◆ **Your objective**: Each line of the material beneath should be duplicated exactly.

◆ **Supplied material**:

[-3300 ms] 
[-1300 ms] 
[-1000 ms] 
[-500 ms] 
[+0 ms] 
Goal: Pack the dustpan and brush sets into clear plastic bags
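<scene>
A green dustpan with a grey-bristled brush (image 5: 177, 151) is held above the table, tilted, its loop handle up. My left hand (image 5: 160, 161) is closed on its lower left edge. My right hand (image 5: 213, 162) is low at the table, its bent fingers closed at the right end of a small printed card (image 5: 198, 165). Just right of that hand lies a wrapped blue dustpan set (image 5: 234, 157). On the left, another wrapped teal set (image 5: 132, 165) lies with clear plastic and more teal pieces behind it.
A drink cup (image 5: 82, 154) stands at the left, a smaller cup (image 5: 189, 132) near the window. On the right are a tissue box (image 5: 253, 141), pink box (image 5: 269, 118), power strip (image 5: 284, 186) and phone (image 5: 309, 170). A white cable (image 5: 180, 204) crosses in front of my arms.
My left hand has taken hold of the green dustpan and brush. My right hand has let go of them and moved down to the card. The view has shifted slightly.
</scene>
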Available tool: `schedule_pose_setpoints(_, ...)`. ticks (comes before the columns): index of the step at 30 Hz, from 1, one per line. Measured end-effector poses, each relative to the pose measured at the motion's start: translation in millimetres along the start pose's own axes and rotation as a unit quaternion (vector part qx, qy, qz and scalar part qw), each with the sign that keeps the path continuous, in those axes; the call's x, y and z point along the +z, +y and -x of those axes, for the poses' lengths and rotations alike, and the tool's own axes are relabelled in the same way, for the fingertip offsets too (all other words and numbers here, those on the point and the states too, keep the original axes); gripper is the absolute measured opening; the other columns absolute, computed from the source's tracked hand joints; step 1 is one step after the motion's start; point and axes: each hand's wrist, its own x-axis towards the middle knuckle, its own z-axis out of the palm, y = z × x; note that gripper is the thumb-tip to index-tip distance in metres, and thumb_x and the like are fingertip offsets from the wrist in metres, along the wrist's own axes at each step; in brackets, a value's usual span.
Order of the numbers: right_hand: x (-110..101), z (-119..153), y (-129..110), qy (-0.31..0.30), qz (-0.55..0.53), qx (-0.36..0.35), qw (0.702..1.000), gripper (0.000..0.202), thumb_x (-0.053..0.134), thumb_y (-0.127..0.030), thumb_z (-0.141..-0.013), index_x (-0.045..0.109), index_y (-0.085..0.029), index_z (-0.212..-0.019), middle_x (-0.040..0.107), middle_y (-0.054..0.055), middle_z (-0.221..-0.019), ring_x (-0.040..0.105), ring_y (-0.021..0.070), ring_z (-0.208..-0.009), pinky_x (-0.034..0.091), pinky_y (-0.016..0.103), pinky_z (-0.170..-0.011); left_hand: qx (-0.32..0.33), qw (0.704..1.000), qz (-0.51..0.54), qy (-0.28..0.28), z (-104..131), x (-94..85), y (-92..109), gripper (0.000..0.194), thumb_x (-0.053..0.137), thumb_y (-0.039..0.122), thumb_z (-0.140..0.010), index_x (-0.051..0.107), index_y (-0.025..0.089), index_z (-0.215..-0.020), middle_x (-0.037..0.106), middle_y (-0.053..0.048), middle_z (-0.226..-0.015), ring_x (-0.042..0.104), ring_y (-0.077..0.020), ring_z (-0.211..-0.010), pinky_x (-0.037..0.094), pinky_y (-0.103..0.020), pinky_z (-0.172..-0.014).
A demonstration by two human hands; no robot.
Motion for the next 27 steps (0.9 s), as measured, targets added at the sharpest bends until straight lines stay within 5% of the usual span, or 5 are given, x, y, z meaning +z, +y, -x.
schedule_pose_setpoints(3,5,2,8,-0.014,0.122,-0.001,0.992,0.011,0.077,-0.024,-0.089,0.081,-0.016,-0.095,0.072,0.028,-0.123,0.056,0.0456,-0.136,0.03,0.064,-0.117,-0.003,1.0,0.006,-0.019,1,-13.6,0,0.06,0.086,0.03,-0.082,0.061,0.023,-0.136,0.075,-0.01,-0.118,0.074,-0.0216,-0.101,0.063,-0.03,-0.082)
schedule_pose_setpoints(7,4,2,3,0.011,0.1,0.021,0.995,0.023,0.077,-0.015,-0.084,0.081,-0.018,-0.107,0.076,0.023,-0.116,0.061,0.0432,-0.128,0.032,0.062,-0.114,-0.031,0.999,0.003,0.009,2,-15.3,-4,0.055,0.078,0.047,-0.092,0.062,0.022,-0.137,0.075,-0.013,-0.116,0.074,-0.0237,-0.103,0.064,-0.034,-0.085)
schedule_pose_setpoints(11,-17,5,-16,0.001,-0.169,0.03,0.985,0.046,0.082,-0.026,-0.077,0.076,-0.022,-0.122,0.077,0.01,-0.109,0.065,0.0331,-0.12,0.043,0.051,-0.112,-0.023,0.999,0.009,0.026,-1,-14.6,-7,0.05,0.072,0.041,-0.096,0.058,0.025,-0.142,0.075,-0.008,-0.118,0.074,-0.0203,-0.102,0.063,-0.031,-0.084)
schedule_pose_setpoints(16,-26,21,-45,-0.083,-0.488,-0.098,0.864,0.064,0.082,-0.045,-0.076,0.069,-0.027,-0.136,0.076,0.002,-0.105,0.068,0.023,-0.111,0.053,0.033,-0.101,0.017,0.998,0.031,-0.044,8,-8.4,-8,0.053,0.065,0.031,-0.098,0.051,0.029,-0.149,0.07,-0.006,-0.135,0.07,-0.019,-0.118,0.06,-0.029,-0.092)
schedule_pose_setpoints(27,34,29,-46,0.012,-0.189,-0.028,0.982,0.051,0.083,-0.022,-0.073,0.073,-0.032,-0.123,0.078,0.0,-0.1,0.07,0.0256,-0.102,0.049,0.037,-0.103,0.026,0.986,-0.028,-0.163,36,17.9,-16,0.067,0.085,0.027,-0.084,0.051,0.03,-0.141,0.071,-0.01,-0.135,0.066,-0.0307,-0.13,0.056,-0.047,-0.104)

◆ **Answer space**:
[-3300 ms] 
[-1300 ms] 
[-1000 ms] 
[-500 ms] 
[+0 ms] 
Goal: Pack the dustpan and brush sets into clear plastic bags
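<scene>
A green dustpan with a grey-bristled brush (image 5: 177, 151) is held above the table, tilted, its loop handle up. My left hand (image 5: 160, 161) is closed on its lower left edge. My right hand (image 5: 213, 162) is low at the table, its bent fingers closed at the right end of a small printed card (image 5: 198, 165). Just right of that hand lies a wrapped blue dustpan set (image 5: 234, 157). On the left, another wrapped teal set (image 5: 132, 165) lies with clear plastic and more teal pieces behind it.
A drink cup (image 5: 82, 154) stands at the left, a smaller cup (image 5: 189, 132) near the window. On the right are a tissue box (image 5: 253, 141), pink box (image 5: 269, 118), power strip (image 5: 284, 186) and phone (image 5: 309, 170). A white cable (image 5: 180, 204) crosses in front of my arms.
My left hand has taken hold of the green dustpan and brush. My right hand has let go of them and moved down to the card. The view has shifted slightly.
</scene>
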Available tool: `schedule_pose_setpoints(_, ...)`. ticks (comes before the columns): index of the step at 30 Hz, from 1, one per line. Measured end-effector poses, each relative to the pose measured at the motion's start: translation in millimetres along the start pose's own axes and rotation as a unit quaternion (vector part qx, qy, qz and scalar part qw), each with the sign that keeps the path continuous, in those axes; the call's x, y and z point along the +z, +y and -x of those axes, for the poses' lengths and rotations alike, and the tool's own axes are relabelled in the same way, for the fingertip offsets too (all other words and numbers here, those on the point and the states too, keep the original axes); gripper is the absolute measured opening; the other columns absolute, computed from the source's tracked hand joints; step 1 is one step after the motion's start; point and axes: each hand's wrist, its own x-axis towards the middle knuckle, its own z-axis out of the palm, y = z × x; note that gripper is the thumb-tip to index-tip distance in metres, and thumb_x and the like are fingertip offsets from the wrist in metres, along the wrist's own axes at each step; in brackets, a value's usual span.
Order of the numbers: right_hand: x (-110..101), z (-119..153), y (-129..110), qy (-0.31..0.30), qz (-0.55..0.53), qx (-0.36..0.35), qw (0.702..1.000), gripper (0.000..0.202), thumb_x (-0.053..0.134), thumb_y (-0.127..0.030), thumb_z (-0.141..-0.013), index_x (-0.045..0.109), index_y (-0.085..0.029), index_z (-0.212..-0.019), middle_x (-0.040..0.107), middle_y (-0.054..0.055), middle_z (-0.221..-0.019), ring_x (-0.040..0.105), ring_y (-0.021..0.070), ring_z (-0.208..-0.009), pinky_x (-0.034..0.091), pinky_y (-0.016..0.103), pinky_z (-0.170..-0.011); left_hand: qx (-0.32..0.33), qw (0.704..1.000), qz (-0.51..0.54), qy (-0.28..0.28), z (-104..131), x (-94..85), y (-92..109), gripper (0.000..0.194), thumb_x (-0.053..0.137), thumb_y (-0.039..0.122), thumb_z (-0.140..0.010), index_x (-0.051..0.107), index_y (-0.025..0.089), index_z (-0.215..-0.020), middle_x (-0.037..0.106), middle_y (-0.053..0.048), middle_z (-0.226..-0.015), ring_x (-0.042..0.104), ring_y (-0.077..0.020), ring_z (-0.211..-0.010), pinky_x (-0.037..0.094), pinky_y (-0.103..0.020), pinky_z (-0.172..-0.014).
A demonstration by two human hands; no robot.
Motion for the next 27 steps (0.9 s), as measured, targets added at the sharpest bends until straight lines stay within 5% of the usual span, or 5 are given, x, y, z meaning +z, +y, -x.
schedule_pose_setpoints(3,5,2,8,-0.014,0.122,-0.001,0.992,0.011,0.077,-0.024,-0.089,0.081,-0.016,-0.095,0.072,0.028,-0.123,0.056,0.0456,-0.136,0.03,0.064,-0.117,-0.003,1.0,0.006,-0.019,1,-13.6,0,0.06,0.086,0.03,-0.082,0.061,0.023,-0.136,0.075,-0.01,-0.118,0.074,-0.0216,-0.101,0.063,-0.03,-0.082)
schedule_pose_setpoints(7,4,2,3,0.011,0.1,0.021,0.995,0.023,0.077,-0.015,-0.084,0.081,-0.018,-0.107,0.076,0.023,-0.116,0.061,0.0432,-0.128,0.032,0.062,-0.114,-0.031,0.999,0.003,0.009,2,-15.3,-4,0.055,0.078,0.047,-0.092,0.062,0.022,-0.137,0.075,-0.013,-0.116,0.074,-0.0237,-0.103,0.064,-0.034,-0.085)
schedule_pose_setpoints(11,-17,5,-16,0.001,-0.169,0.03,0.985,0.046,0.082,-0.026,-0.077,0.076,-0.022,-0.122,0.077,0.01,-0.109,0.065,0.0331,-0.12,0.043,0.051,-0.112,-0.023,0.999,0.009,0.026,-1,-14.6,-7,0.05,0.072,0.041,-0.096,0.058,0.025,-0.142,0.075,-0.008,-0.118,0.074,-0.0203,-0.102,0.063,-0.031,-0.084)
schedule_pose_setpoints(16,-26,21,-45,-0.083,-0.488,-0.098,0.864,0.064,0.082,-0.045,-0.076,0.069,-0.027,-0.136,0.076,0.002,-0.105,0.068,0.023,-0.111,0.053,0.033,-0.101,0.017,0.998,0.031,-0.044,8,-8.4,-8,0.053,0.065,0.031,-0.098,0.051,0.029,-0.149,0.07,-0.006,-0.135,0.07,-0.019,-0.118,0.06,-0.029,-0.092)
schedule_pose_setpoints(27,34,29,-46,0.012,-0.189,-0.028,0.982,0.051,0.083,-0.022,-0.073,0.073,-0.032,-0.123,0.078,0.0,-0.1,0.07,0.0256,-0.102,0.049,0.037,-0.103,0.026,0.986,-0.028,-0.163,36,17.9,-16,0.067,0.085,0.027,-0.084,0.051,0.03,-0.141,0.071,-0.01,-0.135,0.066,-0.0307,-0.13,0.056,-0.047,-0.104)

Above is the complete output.